While the above constitutes the ideal, it is never achieved in the real world. This is why to secure a conviction the prosecution has to establish their case beyond reasonable doubt, and not beyond all doubt. Which is to say, the defense has to establish reasonable doubt, not just any doubt.

Too often arguments get bogged down at a point where one side or the other continues to point to the fact that this ideal has not been reached, that the probability for error has not been reduced to 0%, therefore their presentation must still be considered with as much regard as the other side’s. That, however, is not true.

To keep it simple, let’s say Side A is arguing for the idea A to be true (that could be something like the time at which a murder occurred, for example, or that Stride is a victim of JtR), and Side B is arguing that is not true (donated as ~A, which just reads as “not A”). Now, because things must be either A or ~A (that covers every possible condition), then the probability of A + ~A is 100%. Making the probability of ~A = 100 – the probability of A. Simply saying that the probability of ~A is > 0% is not a sufficient reason to drop the conclusion A.
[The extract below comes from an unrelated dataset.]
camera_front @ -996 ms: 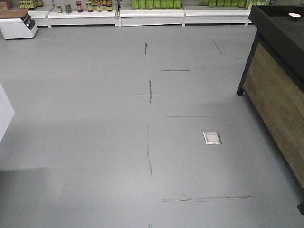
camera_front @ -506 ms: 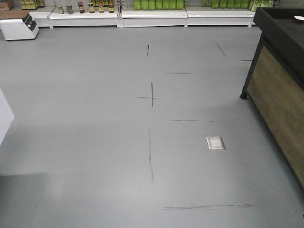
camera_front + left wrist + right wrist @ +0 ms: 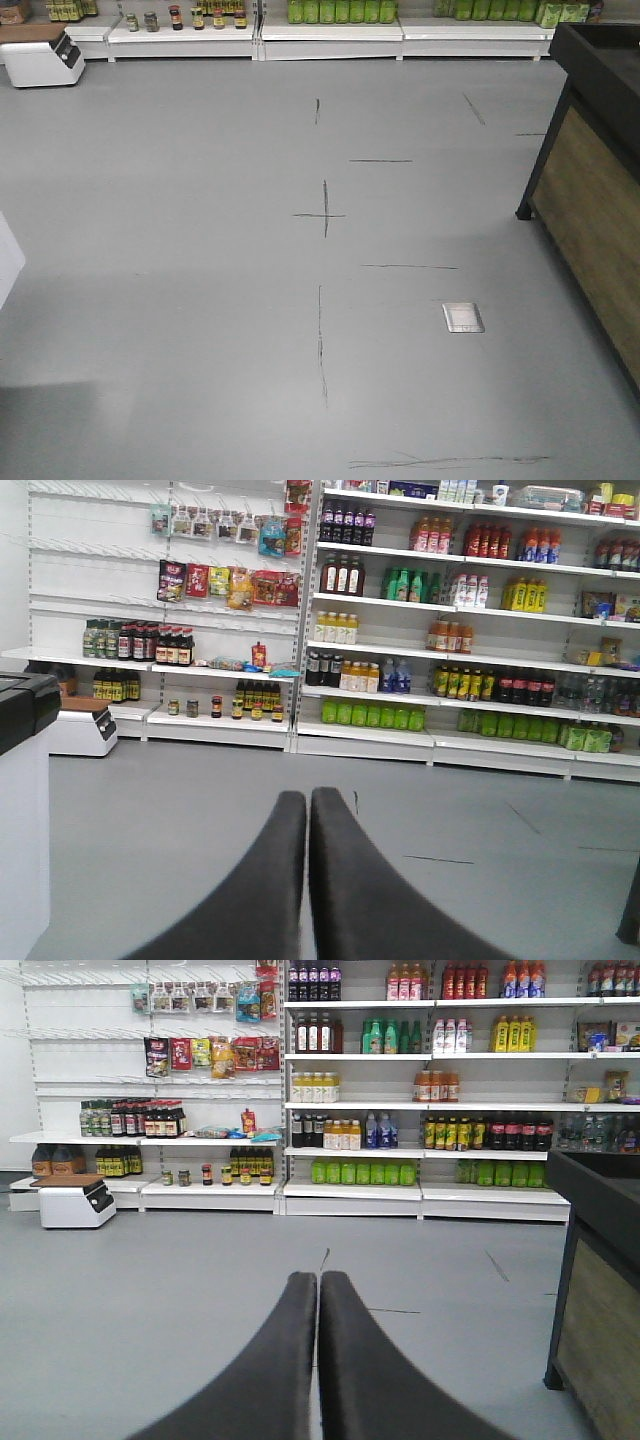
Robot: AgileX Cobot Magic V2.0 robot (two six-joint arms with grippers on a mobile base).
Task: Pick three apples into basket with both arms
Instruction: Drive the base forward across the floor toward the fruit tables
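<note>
Evidently an approach stage: neither the three apples nor the basket shows in any view, so their place cannot be told. From left: a white machine by the far wall; low shelves of jars and green bottles; grey floor marked with a thin cross; a metal floor plate; a black-framed wooden counter at the right edge. Left gripper clenched on nothing, fingers touching, aimed level at the shelving; right gripper likewise. Done well, I judge, this step means steering wide of the counter corner, with both arms tucked until fruit comes into view.
</note>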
What we do is compare the ratio of those probabilities, and create what is called an “odds ratio”. For example, if we knew the probability of A was 90% (so we had 90% confidence that A was true), side B is arguing “But there’s a 10% chance that ~A is the true state, so you cannot move on and my counter explanation is just as good as yours”. That might seem appealing, but notice, 90% is 9 times 10%, we have an odds ratio of 9:1 that side A is correct. That would be considered, in the context of JtR discussions at least, a safe bet. If, however, the evidence for A was weaker, and Side A only had a 50% chance of being correct, then one is no better off betting on Side A than Side B, we’re at a point where indeed, Side B has every reason to argue that moving on is a bad idea. Obviously, once Side A’s chance of being correct falls below 50%, then Side B’s case is the safer one to bet on, and increasingly so as the chance for Side falls lower and lower.

Now, in most situations, we can’t put actually numbers to each side. What we do is present ties to information. We debate the relative reliability of various sources of information, and so forth. And from that, we examine which side has more information in support than the other, and we would include in that examination the quality of the sources, and how direct the information is connected to the debated topic. If one side comes out with an overwhelming amount of information in its favour, and the other side only has the argument of “but it might be wrong”, with either little information to show it is wrong, or at best only tangential bits of information far removed from the debated point, that is a signal that the odds ratio fall strongly in favour of the side with the supporting information.

Does it mean that side is 100% absolutely incapable of being wrong? Of course not, we never can reach that absolute state of certainty (even DNA analyses in courts are presented as having some extremely small chance of being wrong, after all – do we toss that out? Or do we go with the odds of it being right vs wrong? Clearly, it is the odds that matter).

I think it is important, and would be helpful to many discussions, therefore, to keep in mind that it is not a valid argument against a point to simply say “that information might be wrong”. What one has to do is draw upon information to show that the odds of it being wrong are truly in favour of that over that of the other Side. If neither side has much information, we’re getting around that 50% point, but if one side has a lot of information, of a reasonable level of quality, and the other side has nothing but that fall back position, the side with the supporting information is considered to have the greater odds of being correct.

Yes, there is a lot of subjectivity in what I’m outlining here, though there may be times when it can be more objectively determined. What’s important, though, is that the argument “there’s a possibility the information is wrong” is not information that gets one great odds; it does not make your argument a safe bet, nor does it make the other side the unsafe bet.